* What this task involves *
Please give again, word for word, the lines that lie between the start of the listing below and the line with "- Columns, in", both included.

== Data provided ==

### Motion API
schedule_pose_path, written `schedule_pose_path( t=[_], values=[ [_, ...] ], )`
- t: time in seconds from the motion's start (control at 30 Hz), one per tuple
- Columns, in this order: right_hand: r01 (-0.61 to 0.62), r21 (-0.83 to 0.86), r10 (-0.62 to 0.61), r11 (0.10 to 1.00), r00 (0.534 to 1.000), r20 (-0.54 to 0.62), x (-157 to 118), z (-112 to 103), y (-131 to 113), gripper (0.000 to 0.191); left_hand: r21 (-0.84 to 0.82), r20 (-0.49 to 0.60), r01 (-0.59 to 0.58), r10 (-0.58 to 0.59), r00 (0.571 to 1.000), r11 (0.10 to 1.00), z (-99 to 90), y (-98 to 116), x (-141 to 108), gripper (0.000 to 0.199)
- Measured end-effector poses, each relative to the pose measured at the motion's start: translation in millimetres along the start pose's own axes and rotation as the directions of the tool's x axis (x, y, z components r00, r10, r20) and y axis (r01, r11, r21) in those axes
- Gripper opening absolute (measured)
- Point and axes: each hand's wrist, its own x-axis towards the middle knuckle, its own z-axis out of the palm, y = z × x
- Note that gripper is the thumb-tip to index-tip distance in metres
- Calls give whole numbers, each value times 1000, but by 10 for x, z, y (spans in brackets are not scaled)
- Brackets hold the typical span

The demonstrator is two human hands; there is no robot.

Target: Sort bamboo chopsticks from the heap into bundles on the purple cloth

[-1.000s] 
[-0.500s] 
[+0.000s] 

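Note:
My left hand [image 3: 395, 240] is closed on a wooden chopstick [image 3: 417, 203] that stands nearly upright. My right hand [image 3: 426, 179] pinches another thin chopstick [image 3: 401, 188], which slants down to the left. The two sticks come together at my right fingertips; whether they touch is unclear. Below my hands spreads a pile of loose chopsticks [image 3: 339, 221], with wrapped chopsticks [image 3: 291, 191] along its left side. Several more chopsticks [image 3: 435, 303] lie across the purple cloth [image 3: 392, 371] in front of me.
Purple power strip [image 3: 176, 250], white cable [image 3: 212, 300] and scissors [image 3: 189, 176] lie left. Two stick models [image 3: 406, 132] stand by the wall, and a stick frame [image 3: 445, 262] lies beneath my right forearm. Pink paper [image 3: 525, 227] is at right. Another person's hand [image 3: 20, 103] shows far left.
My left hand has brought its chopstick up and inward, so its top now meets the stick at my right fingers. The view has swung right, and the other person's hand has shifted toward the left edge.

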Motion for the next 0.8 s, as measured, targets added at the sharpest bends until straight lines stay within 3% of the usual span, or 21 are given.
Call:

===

* Solution to the exercise *
### Motion API
schedule_pose_path, written `schedule_pose_path( t=[_], values=[ [_, ...] ], )`
- t: time in seconds from the motion's start (control at 30 Hz), one per tuple
- Columns, in this order: right_hand: r01 (-0.61 to 0.62), r21 (-0.83 to 0.86), r10 (-0.62 to 0.61), r11 (0.10 to 1.00), r00 (0.534 to 1.000), r20 (-0.54 to 0.62), x (-157 to 118), z (-112 to 103), y (-131 to 113), gripper (0.000 to 0.191); left_hand: r21 (-0.84 to 0.82), r20 (-0.49 to 0.60), r01 (-0.59 to 0.58), r10 (-0.58 to 0.59), r00 (0.571 to 1.000), r11 (0.10 to 1.00), z (-99 to 90), y (-98 to 116), x (-141 to 108), gripper (0.000 to 0.199)

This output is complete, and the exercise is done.